▸ Work required: Go through the entries below, tally each line with the string "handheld", and give the final number by itself.

Top of Given records

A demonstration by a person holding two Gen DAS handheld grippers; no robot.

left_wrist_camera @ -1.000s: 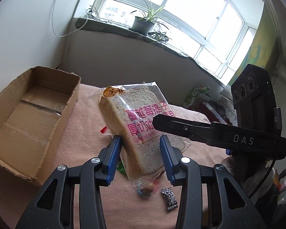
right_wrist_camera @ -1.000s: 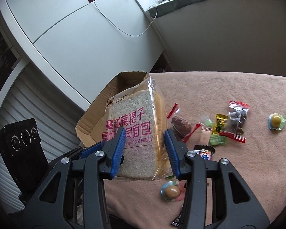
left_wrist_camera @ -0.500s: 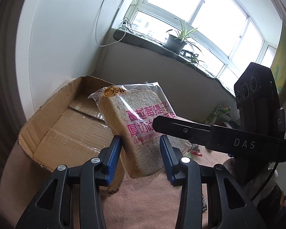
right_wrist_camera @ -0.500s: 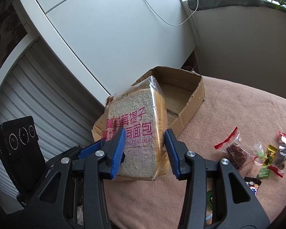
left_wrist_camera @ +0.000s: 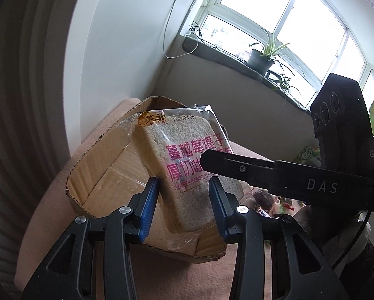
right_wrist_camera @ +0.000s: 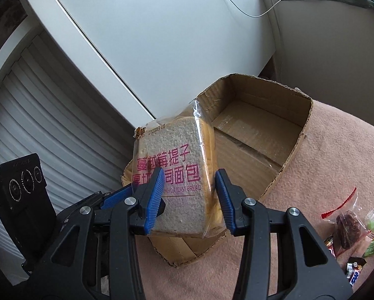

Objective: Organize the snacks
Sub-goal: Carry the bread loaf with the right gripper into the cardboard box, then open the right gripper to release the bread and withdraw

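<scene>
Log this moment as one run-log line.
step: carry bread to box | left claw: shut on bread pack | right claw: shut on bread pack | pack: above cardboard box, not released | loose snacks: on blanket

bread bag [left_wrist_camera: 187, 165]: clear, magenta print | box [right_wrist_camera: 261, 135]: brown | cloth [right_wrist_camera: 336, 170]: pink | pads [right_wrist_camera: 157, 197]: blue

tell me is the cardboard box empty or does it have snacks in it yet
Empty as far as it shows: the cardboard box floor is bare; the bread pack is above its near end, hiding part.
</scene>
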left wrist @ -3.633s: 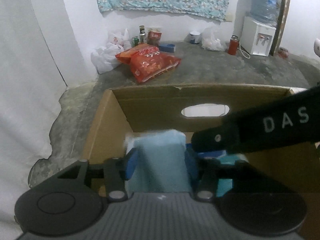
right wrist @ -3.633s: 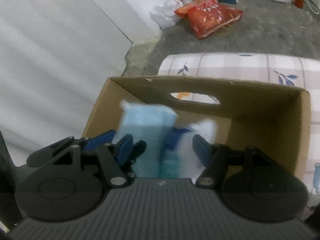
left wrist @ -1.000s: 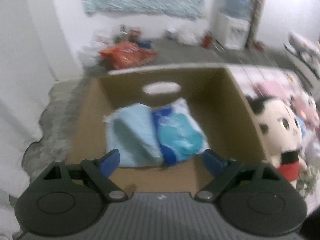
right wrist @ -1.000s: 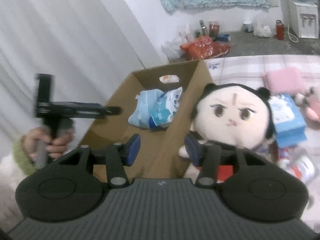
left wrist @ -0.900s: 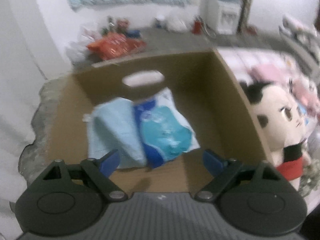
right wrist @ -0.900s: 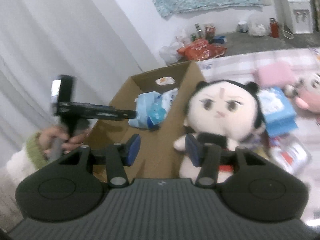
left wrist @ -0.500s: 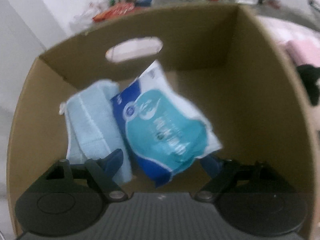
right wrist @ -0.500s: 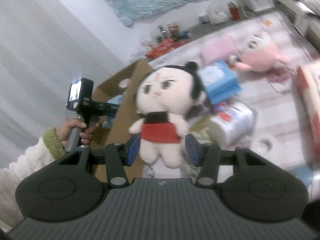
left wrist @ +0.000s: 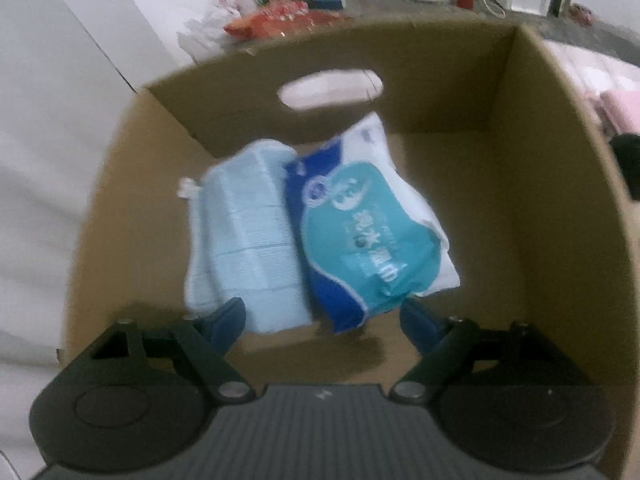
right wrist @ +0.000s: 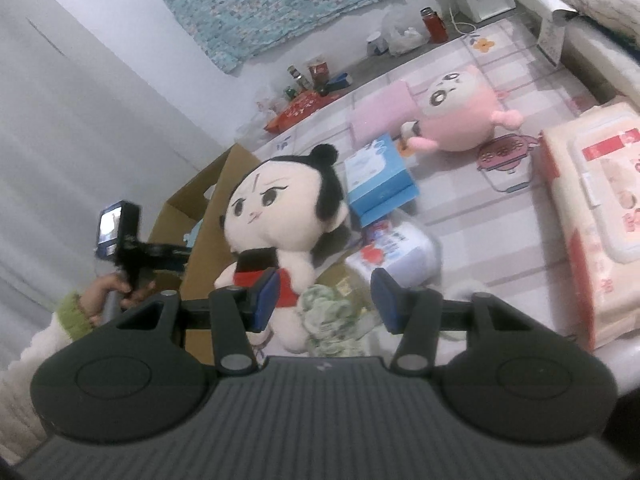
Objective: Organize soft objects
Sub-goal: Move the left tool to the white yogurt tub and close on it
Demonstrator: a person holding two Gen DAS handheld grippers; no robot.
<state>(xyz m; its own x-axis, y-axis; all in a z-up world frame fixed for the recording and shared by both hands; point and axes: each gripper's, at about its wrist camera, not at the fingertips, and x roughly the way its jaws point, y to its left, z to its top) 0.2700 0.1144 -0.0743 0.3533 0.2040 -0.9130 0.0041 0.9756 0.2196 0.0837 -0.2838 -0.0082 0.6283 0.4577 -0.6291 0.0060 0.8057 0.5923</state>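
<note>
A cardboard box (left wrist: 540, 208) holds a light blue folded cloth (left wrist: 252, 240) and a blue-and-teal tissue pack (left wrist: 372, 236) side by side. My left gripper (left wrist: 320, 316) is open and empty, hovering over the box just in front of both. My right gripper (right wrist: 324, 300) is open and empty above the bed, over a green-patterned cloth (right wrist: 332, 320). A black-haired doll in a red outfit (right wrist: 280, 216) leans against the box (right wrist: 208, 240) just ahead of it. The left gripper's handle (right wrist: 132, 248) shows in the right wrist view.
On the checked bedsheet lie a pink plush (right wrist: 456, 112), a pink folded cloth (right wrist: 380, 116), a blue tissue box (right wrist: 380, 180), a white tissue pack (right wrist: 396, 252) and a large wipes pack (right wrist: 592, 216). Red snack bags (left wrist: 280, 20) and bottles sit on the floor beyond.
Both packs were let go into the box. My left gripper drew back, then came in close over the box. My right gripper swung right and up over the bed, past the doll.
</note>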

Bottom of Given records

▸ Task answer: 2